Could you reproduce the lines below from the one with "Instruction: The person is" through the one with "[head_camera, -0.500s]"? Keep both ends and add nothing.

# # #

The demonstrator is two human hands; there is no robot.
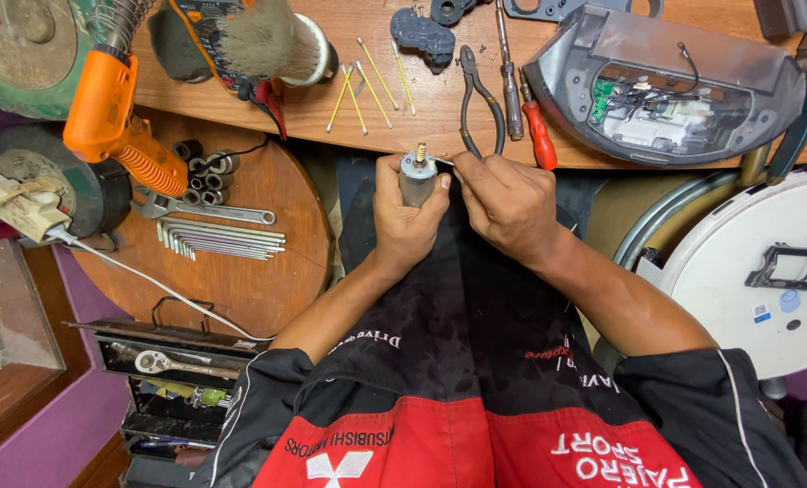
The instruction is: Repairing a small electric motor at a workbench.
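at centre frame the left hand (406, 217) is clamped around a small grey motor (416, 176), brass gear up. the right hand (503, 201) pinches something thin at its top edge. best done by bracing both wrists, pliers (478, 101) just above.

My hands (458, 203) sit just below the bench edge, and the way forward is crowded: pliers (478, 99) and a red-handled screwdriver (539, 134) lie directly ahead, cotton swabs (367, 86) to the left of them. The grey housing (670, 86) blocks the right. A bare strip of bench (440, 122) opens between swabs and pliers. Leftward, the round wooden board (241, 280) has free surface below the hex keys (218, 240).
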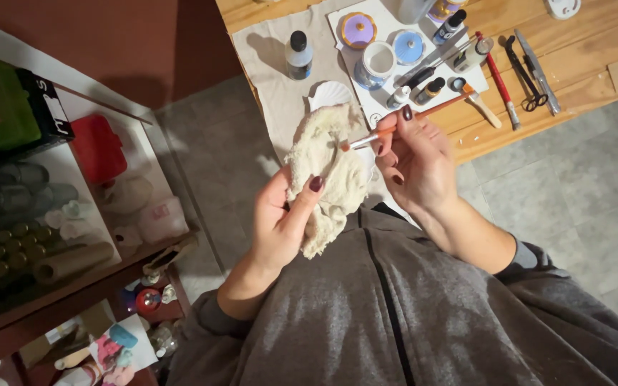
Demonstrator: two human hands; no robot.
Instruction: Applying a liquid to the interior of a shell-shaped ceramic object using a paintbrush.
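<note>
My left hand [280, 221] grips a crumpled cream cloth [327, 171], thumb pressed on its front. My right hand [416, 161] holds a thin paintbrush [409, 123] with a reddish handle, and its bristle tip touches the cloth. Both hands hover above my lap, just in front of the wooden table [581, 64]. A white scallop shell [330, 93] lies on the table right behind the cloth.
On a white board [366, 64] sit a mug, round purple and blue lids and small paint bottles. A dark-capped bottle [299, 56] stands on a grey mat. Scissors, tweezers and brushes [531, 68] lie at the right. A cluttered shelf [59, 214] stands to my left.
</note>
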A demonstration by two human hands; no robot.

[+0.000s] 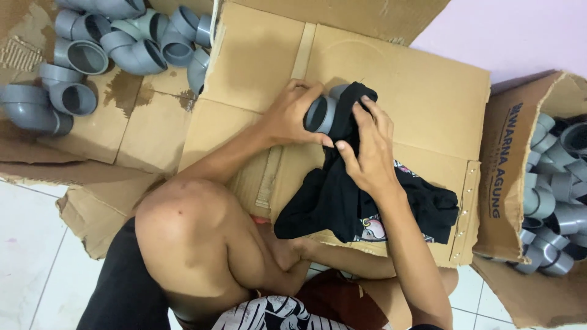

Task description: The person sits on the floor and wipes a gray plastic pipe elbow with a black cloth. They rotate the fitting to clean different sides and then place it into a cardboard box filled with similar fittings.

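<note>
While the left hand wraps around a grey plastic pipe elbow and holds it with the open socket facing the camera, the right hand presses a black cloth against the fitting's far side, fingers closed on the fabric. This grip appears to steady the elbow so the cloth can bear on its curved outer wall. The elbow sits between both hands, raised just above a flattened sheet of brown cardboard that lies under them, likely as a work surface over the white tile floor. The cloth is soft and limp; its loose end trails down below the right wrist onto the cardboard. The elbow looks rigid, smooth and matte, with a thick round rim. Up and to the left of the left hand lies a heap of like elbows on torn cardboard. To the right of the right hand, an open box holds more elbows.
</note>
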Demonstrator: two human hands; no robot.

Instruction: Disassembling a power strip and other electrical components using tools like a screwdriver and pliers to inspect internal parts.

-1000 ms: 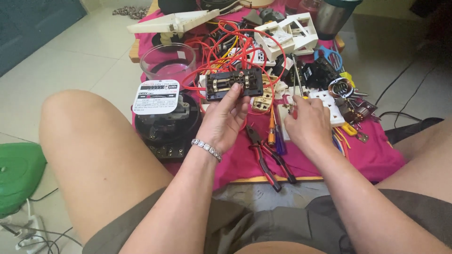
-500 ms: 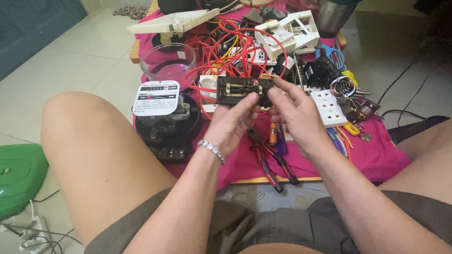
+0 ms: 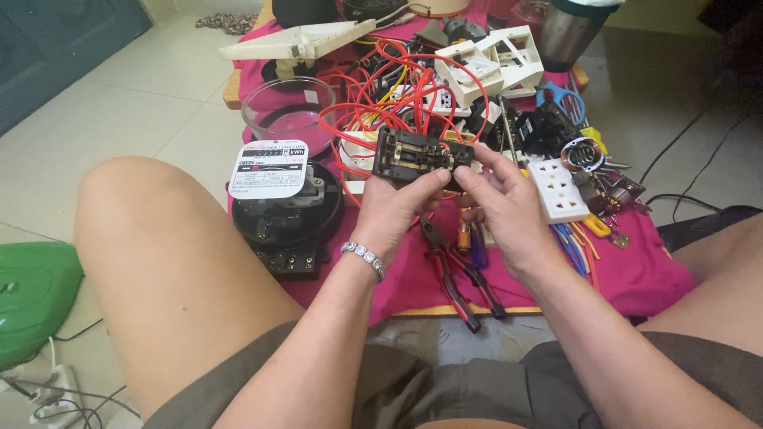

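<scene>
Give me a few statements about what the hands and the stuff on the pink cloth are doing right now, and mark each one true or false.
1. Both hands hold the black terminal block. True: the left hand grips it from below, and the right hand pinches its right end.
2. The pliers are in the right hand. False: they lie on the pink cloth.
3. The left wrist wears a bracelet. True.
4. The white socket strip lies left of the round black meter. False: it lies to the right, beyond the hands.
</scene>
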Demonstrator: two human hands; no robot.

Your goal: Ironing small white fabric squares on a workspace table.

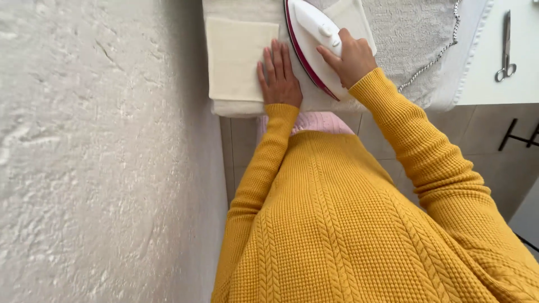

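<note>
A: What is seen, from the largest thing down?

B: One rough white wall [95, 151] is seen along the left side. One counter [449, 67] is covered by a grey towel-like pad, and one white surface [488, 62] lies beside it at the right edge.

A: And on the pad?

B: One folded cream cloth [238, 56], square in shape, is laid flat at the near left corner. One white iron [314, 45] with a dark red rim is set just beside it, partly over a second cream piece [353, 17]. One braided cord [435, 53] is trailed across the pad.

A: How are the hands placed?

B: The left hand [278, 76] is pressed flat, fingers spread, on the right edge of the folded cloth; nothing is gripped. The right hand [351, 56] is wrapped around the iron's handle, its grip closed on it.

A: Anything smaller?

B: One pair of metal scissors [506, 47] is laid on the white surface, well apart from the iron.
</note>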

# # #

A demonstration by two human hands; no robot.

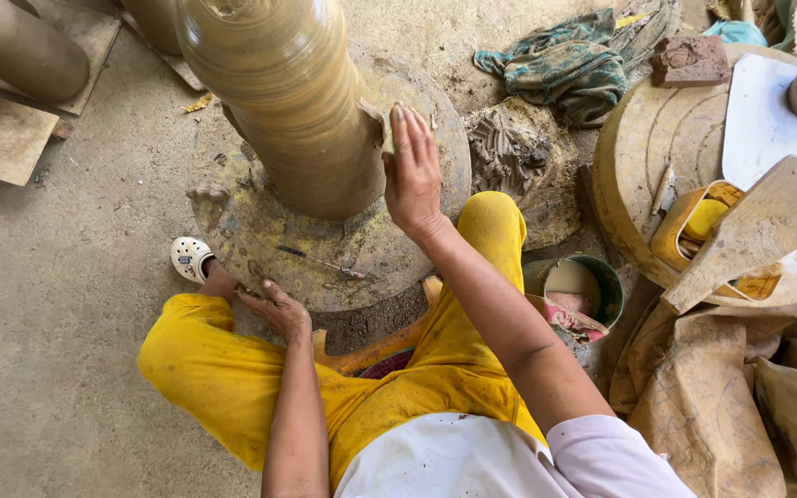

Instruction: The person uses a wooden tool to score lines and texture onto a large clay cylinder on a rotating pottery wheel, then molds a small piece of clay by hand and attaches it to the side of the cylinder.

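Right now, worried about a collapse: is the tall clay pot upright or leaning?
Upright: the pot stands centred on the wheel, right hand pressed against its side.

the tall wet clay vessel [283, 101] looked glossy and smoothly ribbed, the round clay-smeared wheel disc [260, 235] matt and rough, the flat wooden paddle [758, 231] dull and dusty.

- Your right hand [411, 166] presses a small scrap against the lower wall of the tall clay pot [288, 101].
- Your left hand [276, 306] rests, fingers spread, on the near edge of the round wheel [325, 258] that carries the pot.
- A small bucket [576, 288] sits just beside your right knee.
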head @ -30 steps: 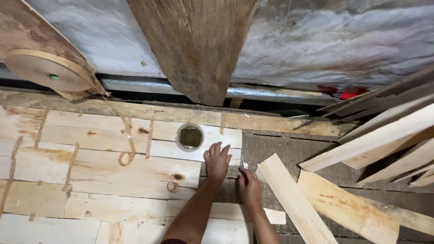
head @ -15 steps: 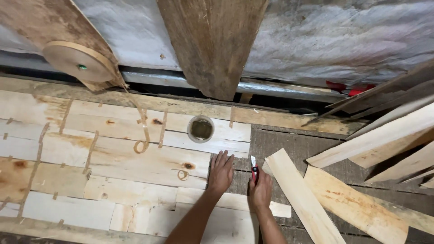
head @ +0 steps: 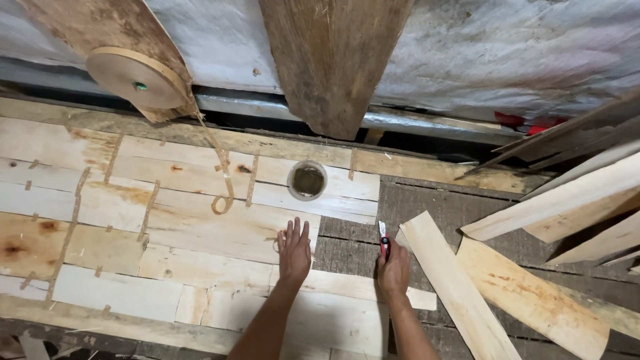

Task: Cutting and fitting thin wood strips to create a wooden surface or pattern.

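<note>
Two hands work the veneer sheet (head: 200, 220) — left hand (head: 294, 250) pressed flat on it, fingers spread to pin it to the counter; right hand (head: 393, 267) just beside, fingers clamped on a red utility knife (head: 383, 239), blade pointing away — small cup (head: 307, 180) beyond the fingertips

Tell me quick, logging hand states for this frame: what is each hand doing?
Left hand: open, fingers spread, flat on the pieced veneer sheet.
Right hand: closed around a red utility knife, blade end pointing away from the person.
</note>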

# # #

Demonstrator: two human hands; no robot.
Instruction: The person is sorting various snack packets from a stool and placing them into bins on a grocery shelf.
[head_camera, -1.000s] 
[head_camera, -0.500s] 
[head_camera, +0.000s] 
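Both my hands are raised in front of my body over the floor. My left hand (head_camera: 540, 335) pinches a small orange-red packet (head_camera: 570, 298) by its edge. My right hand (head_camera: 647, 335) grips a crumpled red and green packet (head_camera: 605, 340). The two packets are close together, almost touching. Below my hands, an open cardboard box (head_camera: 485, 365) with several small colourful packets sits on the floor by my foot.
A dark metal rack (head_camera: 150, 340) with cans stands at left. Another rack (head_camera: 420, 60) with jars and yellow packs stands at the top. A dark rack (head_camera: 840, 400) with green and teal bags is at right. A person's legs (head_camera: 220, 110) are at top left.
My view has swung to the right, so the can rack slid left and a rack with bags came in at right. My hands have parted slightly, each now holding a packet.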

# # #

(Answer section)
Instruction: The person is sorting various snack packets from a stool and placing them into bins on a grocery shelf.
[head_camera, -1.000s] 
[head_camera, -0.500s] 

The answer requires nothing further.